A similar price plunge Monday triggered a sell-off on Wall Street and other global markets.
On
Thursday, trading was suspended after a market index, the CSI 300,
nose-dived 7 percent a half-hour after markets opened, triggering a
“circuit breaker” that was introduced Jan. 1.
Financial analysts
have warned Chinese markets are likely to see extreme volatility for a
few more months as they seek a stable level following last year’s rout.

The “circuit breaker” requires a 15-minute pause in trading if
the CSI 300 falls 5 percent within 30 minutes. Trading halted only 13
minutes into the morning session Thursday. Stocks plunged further after
trading resumed 15 minutes later, triggering the daylong trading freeze.
The
benchmark Shanghai Composite Index fell 7.3 percent to 3,115.89. The
Shenzhen Composite Index for China’s smaller second exchange slumped 8.3
percent to 1,955.88.
Also Thursday, a six-month ban on sales by
shareholders who own more than 5 percent of a company was due to expire.

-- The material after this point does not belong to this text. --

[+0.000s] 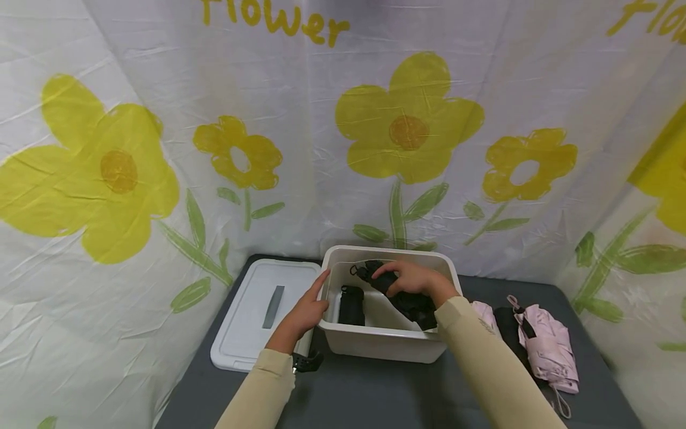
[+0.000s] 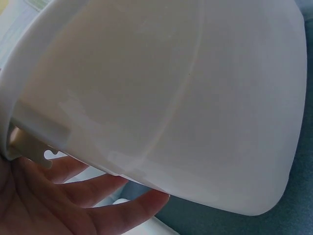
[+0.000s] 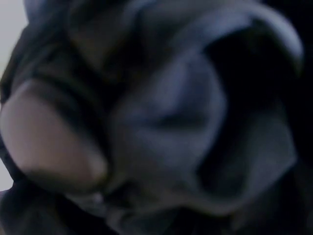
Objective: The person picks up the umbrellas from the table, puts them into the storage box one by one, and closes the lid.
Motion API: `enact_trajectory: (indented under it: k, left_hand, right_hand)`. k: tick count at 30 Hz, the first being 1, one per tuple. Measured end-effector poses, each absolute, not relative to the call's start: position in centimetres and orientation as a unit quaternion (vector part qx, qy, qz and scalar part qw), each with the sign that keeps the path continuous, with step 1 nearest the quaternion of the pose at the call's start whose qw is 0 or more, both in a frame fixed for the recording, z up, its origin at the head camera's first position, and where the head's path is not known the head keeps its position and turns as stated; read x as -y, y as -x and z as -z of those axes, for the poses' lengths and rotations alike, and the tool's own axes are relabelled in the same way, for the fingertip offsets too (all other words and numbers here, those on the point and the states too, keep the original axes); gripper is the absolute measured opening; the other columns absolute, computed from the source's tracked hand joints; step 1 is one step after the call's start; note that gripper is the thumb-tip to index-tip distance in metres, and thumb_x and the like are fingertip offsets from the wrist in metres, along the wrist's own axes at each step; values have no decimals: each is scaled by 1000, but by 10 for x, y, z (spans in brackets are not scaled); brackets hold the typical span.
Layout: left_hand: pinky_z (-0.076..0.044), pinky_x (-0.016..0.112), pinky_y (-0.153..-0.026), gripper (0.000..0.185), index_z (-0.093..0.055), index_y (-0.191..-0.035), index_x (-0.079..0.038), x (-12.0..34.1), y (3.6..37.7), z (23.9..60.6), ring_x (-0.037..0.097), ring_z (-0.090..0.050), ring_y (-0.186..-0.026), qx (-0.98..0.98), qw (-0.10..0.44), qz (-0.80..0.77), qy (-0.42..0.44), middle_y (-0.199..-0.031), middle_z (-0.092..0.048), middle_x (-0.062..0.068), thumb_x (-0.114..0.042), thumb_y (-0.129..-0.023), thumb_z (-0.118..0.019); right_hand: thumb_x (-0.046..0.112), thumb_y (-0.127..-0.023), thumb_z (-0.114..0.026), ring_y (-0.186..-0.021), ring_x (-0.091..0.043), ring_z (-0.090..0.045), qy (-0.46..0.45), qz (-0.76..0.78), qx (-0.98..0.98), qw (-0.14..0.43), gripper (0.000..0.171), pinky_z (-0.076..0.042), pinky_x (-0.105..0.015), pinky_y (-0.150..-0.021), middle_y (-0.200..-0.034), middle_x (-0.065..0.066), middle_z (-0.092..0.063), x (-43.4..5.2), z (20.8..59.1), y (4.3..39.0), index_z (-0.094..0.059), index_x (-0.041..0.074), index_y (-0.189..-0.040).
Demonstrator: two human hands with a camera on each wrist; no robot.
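Note:
My right hand (image 1: 412,279) grips a black folded umbrella (image 1: 409,305) from above, inside the white storage bin (image 1: 380,347). The umbrella lies slanted, its wrist loop toward the back left and its other end near the front rim. In the right wrist view its dark folds (image 3: 166,122) fill most of the picture, blurred, with a fingertip (image 3: 49,142) pressed on them. My left hand (image 1: 305,313) holds the bin's left rim; in the left wrist view its fingers (image 2: 127,210) lie along the outer wall. Another black folded umbrella (image 1: 351,307) stands in the bin's left part.
A white lid (image 1: 246,316) with a grey handle lies left of the bin on the dark grey table (image 1: 364,393). To the right, pink folded umbrellas (image 1: 552,351) lie with a black one (image 1: 509,328) between them. A flower-printed curtain (image 1: 305,196) hangs behind.

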State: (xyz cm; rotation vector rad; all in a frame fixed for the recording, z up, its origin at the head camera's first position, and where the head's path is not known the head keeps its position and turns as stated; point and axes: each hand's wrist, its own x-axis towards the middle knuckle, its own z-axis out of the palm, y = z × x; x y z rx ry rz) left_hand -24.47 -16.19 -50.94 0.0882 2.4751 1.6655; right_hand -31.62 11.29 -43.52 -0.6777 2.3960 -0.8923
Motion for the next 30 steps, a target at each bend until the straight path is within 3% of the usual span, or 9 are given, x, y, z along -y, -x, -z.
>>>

Regulators announced this week that to avoid fueling further
volatility, such sales will be limited to private transactions.
The Shanghai benchmark more than doubled between late 2014 and its June 12 peak as millions of novice investors bought shares.
Prices
plunged 30 percent after that, triggering a panicked response by
Beijing. Regulators banned large sales, cut interest rates, canceled
initial public stock offerings and ordered state companies to buy
shares.
Chinese leaders had encouraged the public to buy in hopes
of raising money to overhaul state industry. The market rout alienated
small investors who were left holding shares worth less than they paid.
Authorities
say shares bought by state companies will be transferred to China’s
sovereign wealth fund to avoid depressing prices by selling them in the
open market. The ban on new IPOs was lifted in November.